**Task directions:** Given the material below, return only the lines starting at the line with "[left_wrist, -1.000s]" and ending at the line with "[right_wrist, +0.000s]", exactly as they appear.

**Data shown:**
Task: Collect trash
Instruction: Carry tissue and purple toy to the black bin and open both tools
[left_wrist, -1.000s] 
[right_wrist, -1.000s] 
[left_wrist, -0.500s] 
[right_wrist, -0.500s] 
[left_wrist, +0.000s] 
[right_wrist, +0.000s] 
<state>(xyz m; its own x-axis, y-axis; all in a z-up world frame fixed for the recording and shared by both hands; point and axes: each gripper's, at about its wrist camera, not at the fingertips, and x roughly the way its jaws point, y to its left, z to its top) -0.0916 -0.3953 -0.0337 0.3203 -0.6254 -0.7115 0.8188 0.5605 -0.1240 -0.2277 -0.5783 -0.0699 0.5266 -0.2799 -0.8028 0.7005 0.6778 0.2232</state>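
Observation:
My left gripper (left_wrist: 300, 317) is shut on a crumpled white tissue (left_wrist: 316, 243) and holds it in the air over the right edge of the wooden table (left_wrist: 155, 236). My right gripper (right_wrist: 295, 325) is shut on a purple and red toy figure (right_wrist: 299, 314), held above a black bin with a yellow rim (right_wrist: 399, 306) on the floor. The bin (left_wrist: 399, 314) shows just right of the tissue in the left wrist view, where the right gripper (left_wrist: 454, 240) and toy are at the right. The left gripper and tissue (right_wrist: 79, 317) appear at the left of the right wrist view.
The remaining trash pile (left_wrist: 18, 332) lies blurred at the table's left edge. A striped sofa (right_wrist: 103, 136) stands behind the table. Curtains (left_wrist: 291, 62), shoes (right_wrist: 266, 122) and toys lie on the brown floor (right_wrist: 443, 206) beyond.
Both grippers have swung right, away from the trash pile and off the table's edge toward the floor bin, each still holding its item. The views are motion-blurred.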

**Reply:**
[left_wrist, -1.000s] 
[right_wrist, -1.000s] 
[left_wrist, -0.500s] 
[right_wrist, -0.500s] 
[left_wrist, +0.000s] 
[right_wrist, +0.000s] 

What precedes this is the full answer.